Initially, the 5th Cheshire Regiment was attached to the 14th Brigade in the 5th Division, but on 29th November 1915 they became the Pioneer Battalion to the Division, and on 13th February 1916 they were attached to the 56th (London) Division. A pioneer battalion is a battalion of soldiers used to carry out engineering and construction tasks.
Albert was with a group of men sent to the trenches to carry out repairs on the morning of 17th June 1916 and whilst doing this work he was shot by a machine gun.

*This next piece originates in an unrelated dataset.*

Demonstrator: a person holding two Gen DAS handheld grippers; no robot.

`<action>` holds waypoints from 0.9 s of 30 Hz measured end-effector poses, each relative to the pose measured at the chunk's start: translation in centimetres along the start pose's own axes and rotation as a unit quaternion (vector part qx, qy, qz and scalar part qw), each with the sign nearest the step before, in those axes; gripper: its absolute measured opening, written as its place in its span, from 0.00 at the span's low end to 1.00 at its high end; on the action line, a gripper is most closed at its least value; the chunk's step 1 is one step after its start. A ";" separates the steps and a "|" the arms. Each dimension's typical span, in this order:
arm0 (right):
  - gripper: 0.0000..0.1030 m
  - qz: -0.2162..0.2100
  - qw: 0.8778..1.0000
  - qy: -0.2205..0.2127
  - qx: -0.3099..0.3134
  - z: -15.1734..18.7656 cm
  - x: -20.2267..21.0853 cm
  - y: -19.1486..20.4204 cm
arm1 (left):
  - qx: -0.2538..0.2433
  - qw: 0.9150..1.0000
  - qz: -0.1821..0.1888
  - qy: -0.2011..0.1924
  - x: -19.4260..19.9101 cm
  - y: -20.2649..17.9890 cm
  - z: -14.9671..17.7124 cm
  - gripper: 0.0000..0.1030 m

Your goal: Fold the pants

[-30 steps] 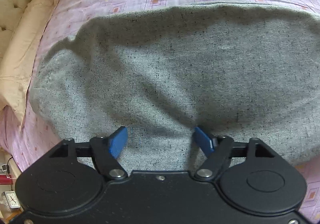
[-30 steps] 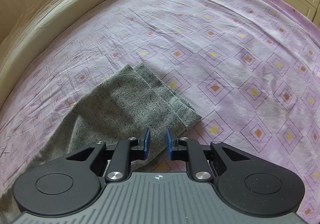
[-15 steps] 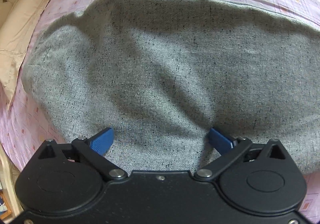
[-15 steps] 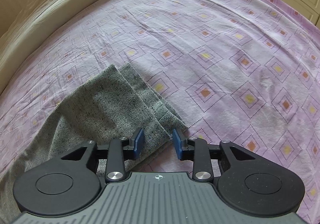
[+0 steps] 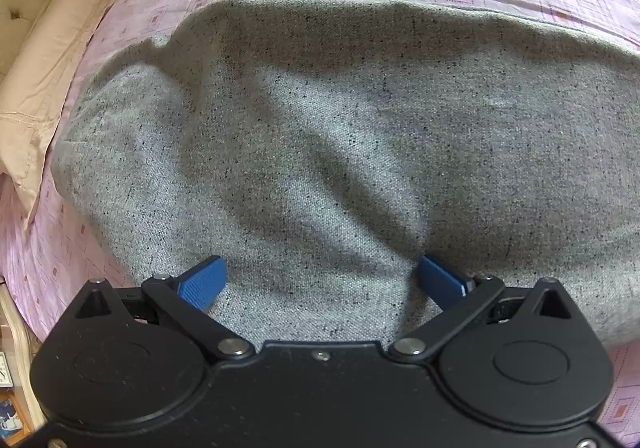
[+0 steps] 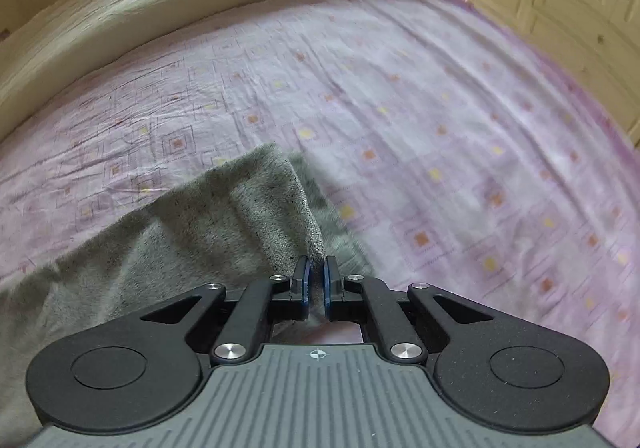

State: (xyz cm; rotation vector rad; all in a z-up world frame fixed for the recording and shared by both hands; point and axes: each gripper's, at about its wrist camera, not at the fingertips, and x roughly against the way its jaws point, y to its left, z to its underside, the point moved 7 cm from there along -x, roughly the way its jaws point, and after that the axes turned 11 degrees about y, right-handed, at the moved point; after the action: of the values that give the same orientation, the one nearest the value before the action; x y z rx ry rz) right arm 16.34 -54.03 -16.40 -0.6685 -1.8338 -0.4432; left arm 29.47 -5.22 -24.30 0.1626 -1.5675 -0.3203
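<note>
Left gripper point(image 5: 322, 280): matte black housing, two round caps, silver pivot screws, ribbed blue pads point(image 5: 202, 282). Right gripper point(image 6: 316, 282): same black linkage, grey ribbed plate with white crosshair mark bottom centre.

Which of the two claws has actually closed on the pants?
The right claw, pinching the pants at a leg-end corner; the left claw is spread wide over the fabric.

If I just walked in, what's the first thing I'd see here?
You'd spot the big grey pants spread over the pink patterned bedsheet. The right gripper pinches one corner of the cloth and lifts it, while the left gripper hangs wide open over the middle. A cream pillow lies at the bed's left edge.
</note>
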 end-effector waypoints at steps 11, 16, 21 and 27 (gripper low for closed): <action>0.13 0.017 1.000 -0.002 -0.010 -0.9 -1.6 -1.6 | 0.007 1.000 -0.004 -0.009 0.4 -0.3 0.3 1.00; 0.21 -0.028 0.999 -0.035 0.023 -4.0 -1.3 0.6 | 0.010 1.000 -0.006 -0.013 0.5 -0.3 0.5 1.00; 0.23 -0.034 0.999 -0.026 0.032 -7.0 -3.6 1.8 | 0.000 1.000 -0.019 -0.021 0.8 -0.6 0.7 1.00; 0.21 -0.065 0.997 0.036 0.028 -6.7 -6.4 2.8 | -0.011 0.999 -0.024 -0.036 1.2 -0.8 0.9 1.00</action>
State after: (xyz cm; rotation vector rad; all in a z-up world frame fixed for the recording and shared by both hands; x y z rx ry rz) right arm 24.69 -57.30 -20.09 -0.4891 -1.8203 -0.4936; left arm 28.45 -6.27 -23.43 0.1727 -1.6319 -0.3847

Albert’s death was reported in the Macclesfield Courier of 8th July 1916:
PRIVATE A BRANDRETH
We regret to state that Mrs Corbishley, of 19 Mill Street, has received information to the effect that her brother, Private Albert Brandreth, Regt. No 1994, has been killed in action in France. The following has been received from one of his chums: –
“Dear Mrs Corbishley, I am called upon to perform one of the most painful duties that has befallen my lot since being in France. This morning I learned the sad news that Albert has been killed in action. I have no doubt this will come as a great shock to you, for in our new role as pioneers many are under the impression we are not subject to much danger. In fact such was the case with the platoon to which Albert belonged up to a few days ago. It was then they were sent to the trenches to effect some repairs. I am not able to state the time definitely, but one of his pals told me that a machine-gun bullet entered his head, just below the brim of his steel helmet. I may add here that his death was instantaneous, which in itself is merciful indeed.

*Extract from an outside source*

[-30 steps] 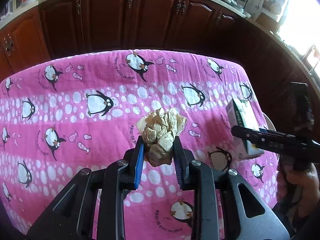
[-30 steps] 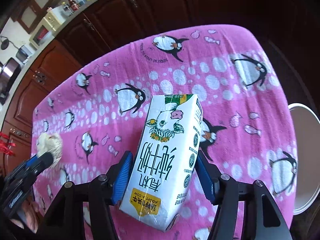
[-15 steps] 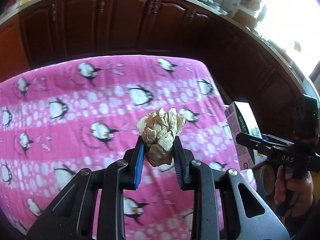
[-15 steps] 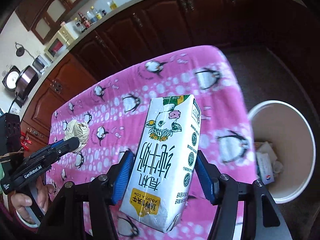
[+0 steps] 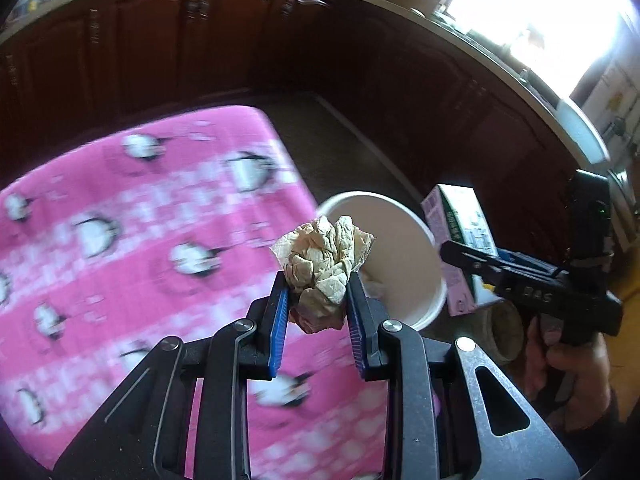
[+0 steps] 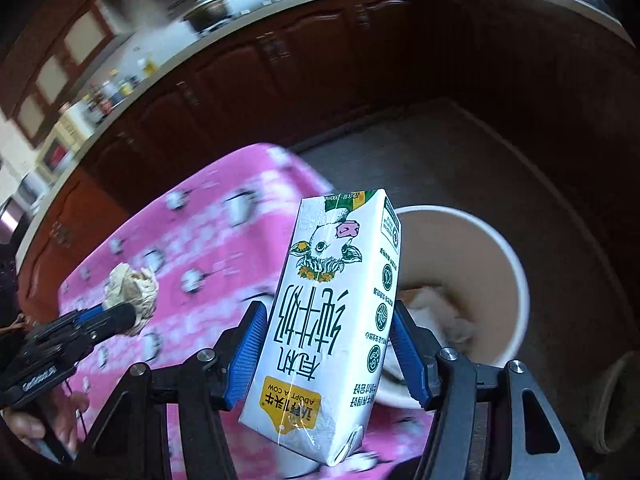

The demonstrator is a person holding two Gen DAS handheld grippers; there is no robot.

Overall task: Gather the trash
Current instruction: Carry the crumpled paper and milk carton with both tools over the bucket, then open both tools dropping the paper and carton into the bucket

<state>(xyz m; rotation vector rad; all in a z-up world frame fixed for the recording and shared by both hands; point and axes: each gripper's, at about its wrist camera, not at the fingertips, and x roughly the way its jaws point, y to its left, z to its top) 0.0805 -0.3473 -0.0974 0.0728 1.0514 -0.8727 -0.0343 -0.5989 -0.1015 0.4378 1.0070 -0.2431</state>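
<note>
My left gripper [image 5: 318, 308] is shut on a crumpled beige paper ball [image 5: 324, 264], held above the table's right edge, in front of a white trash bin [image 5: 404, 240]. My right gripper [image 6: 328, 344] is shut on a white milk carton [image 6: 332, 312] with a cow picture, held upside down just left of the bin [image 6: 496, 280]. The bin stands on the floor and holds some paper trash [image 6: 436, 312]. The carton [image 5: 460, 236] and right gripper [image 5: 472, 264] show at right in the left wrist view. The paper ball [image 6: 132, 292] and left gripper [image 6: 116, 316] show at left in the right wrist view.
A table with a pink penguin cloth [image 5: 120, 260] lies left of the bin. Dark wooden cabinets [image 5: 200, 40] under a counter curve round the back. A brown floor [image 6: 460, 160] lies between table and cabinets. A round pot [image 6: 616, 408] stands at the bin's right.
Both grippers have swung right, off the table toward the bin, each keeping its hold. The bin has come into the left wrist view and sits closer in the right wrist view.
</note>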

The remainder of the company received the news with profound sorrow, for he was well-liked by them all… He was fearless and strong, willing to play any part… Always ready to lend a hand, and a cheerful smile for all. And now he is at rest, having joined his chum who fell in the early days, but in memory he will always be with us, for we never could have a better example of a true British soldier. In conclusion, please accept the deepest sympathy of his numerous friends and myself. Yours truly, Jack Holland.”
His officer, Second Lieutenant H E Ratcliffe, has also sent the following letter:
“Dear Mrs Corbishley, I wish to express my very deepest sympathy to you in the loss you have sustained by the death of your brother. Private Brandreth was a good and gallant soldier…. I was with him when he was hit… Yours sincerely, Herbert E Ratcliffe.”

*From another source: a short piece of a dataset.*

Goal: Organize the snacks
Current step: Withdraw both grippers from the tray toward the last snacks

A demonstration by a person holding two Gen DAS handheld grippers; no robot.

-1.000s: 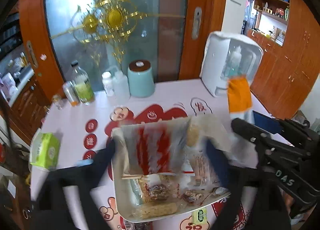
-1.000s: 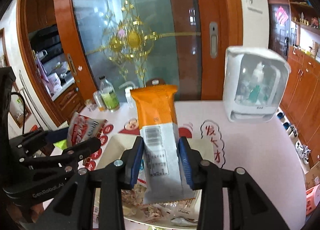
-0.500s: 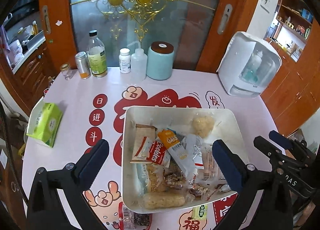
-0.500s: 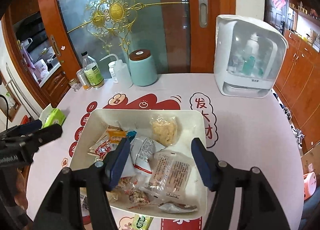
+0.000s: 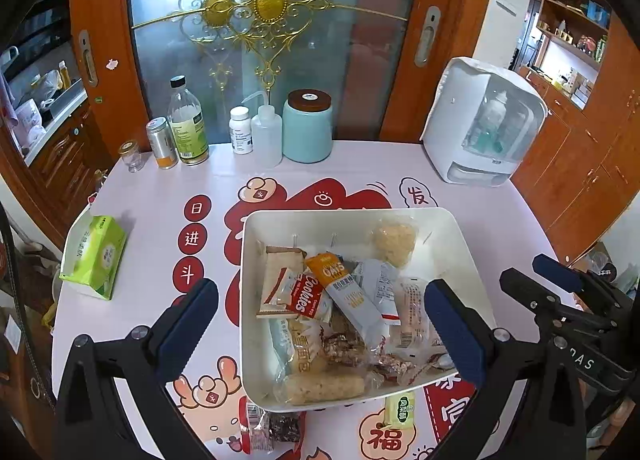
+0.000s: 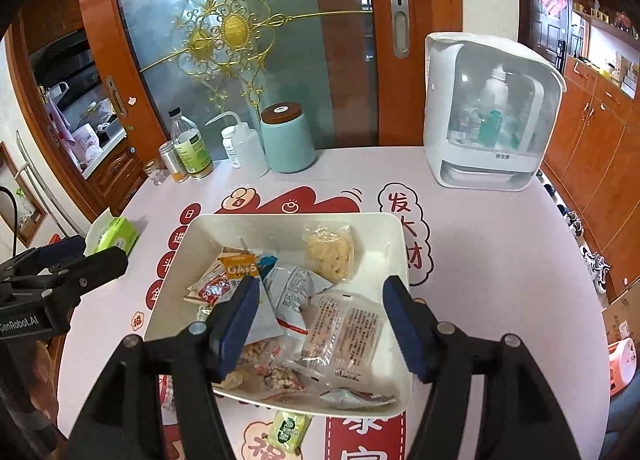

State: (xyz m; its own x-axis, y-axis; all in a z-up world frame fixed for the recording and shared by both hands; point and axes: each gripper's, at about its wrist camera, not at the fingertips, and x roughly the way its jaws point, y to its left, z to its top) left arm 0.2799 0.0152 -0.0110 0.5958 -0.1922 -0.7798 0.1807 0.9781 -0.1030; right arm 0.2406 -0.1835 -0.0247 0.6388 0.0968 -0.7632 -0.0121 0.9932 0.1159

Private Brandreth was much liked by all the soldiers with whom he came into contact. He enlisted in the 7th Cheshires in August 1914, on the outbreak of war, and later volunteered for transference to the 1/5th Cheshires with which regiment he was drafted out to France in January 1915. He was 19 years of age, and when he enlisted was only 17. Prior to enlisting he was employed at Lower Heyes Mill for a week or two, but as work went slack he enlisted. His father died about nine months ago while he was at the front. He has one cousin killed and one wounded. He was educated at Crompton Road School, and belonged to that troop of Boy Scouts and the Sunday School. A memorial Service will be conducted on Sunday evening… at Crompton Road Church.
Private Albert Brandreth is buried in Grave Ref. II. C. 3. of the Hebuterne Military Cemetery in France. The Commonwealth War Graves Commission holds casualty details for Private Albert Brandreth, and he is listed on the Imperial War Museum’s Lives of the First World War website.